[PROBLEM DESCRIPTION] Reproduce the entries shown below only from the line with "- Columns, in" down to the line with "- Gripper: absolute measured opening", keeping both end lines and copying each one exactly.

[DATA FOR THE TASK Boundary: Start]

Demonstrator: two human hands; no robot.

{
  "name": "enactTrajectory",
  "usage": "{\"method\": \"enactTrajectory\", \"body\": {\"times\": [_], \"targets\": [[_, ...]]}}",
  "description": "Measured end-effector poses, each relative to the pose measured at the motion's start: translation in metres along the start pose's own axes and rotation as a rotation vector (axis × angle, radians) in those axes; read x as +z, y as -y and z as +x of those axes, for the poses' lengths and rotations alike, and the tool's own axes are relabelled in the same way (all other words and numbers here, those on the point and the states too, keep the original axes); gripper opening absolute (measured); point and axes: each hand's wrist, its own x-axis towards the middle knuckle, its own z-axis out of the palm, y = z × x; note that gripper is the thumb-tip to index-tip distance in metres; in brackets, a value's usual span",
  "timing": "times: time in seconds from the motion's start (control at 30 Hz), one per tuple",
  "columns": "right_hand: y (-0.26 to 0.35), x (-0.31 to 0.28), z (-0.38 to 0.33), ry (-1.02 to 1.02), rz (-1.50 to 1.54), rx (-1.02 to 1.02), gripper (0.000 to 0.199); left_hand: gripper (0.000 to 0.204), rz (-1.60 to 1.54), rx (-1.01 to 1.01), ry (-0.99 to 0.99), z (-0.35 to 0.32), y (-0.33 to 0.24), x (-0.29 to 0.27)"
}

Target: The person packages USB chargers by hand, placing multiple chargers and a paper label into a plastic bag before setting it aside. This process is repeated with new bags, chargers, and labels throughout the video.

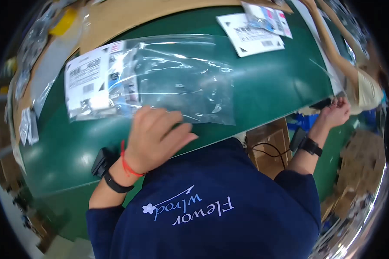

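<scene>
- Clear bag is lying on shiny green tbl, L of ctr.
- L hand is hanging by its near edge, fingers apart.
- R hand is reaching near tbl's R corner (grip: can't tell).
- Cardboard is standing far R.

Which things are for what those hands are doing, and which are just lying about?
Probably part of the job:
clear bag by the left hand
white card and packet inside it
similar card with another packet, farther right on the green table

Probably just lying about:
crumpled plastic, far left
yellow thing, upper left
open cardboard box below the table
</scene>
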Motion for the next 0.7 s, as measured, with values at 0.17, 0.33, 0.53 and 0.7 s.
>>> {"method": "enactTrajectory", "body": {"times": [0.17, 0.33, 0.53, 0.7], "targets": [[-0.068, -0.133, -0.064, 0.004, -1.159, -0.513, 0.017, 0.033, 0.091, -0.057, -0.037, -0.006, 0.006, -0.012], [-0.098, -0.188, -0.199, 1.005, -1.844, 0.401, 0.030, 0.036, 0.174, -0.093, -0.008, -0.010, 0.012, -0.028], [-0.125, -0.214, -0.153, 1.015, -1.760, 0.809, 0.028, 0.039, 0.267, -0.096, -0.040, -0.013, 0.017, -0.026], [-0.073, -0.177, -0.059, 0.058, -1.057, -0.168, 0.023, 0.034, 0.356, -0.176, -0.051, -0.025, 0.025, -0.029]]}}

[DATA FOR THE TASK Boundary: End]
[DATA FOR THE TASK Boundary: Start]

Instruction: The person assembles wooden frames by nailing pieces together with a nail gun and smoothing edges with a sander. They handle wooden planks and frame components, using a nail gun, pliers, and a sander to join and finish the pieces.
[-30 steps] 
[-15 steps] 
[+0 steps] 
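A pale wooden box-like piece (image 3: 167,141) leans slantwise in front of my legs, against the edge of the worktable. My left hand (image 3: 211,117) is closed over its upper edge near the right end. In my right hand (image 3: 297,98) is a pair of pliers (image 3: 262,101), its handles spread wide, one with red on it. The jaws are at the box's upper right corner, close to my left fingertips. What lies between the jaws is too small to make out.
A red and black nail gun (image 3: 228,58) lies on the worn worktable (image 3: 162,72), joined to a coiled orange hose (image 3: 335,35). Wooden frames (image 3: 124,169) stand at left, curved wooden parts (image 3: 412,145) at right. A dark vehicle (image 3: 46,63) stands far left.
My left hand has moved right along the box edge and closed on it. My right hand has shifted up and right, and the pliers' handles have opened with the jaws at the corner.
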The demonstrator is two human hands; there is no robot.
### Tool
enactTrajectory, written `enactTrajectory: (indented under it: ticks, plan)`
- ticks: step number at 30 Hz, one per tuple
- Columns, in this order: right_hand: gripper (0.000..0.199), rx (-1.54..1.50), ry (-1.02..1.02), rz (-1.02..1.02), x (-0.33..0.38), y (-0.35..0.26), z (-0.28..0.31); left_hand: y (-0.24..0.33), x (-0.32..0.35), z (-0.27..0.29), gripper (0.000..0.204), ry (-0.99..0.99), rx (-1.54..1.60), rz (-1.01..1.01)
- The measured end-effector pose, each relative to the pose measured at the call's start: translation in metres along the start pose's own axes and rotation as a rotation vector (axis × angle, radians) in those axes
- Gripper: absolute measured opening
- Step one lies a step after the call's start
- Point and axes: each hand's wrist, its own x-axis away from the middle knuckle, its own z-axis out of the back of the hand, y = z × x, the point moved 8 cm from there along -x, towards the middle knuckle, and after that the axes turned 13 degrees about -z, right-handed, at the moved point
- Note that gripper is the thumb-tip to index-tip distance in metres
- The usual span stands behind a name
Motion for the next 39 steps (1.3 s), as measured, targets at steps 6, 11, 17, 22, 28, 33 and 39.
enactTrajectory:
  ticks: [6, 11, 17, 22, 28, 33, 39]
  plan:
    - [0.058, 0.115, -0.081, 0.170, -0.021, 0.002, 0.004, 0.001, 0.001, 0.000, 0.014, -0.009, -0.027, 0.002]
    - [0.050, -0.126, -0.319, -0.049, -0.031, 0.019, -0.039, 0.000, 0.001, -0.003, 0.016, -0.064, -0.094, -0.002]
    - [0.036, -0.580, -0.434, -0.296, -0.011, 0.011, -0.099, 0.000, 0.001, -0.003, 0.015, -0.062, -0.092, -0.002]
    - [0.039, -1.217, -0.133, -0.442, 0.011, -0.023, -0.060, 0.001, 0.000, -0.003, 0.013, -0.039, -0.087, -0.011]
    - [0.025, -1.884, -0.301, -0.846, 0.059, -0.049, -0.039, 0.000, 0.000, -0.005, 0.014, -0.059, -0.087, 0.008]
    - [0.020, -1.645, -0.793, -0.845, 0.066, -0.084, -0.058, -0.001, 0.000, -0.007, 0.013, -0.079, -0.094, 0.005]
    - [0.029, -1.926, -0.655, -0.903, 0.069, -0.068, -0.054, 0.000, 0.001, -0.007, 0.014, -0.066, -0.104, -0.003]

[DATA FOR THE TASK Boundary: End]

[ANSWER]
- Columns, in this order: right_hand: gripper (0.000..0.199), rx (-1.54..1.50), ry (-1.02..1.02), rz (-1.02..1.02), x (-0.33..0.38), y (-0.35..0.26), z (-0.28..0.31); left_hand: y (-0.24..0.33), x (-0.32..0.35), z (-0.27..0.29), gripper (0.000..0.204), ry (-0.99..0.99), rx (-1.54..1.60), rz (-1.01..1.01)
- The measured end-effector pose, each relative to the pose measured at the call's start: translation in metres along the start pose's own axes and rotation as a rotation vector (axis × angle, radians) in those axes
- Gripper: absolute measured opening

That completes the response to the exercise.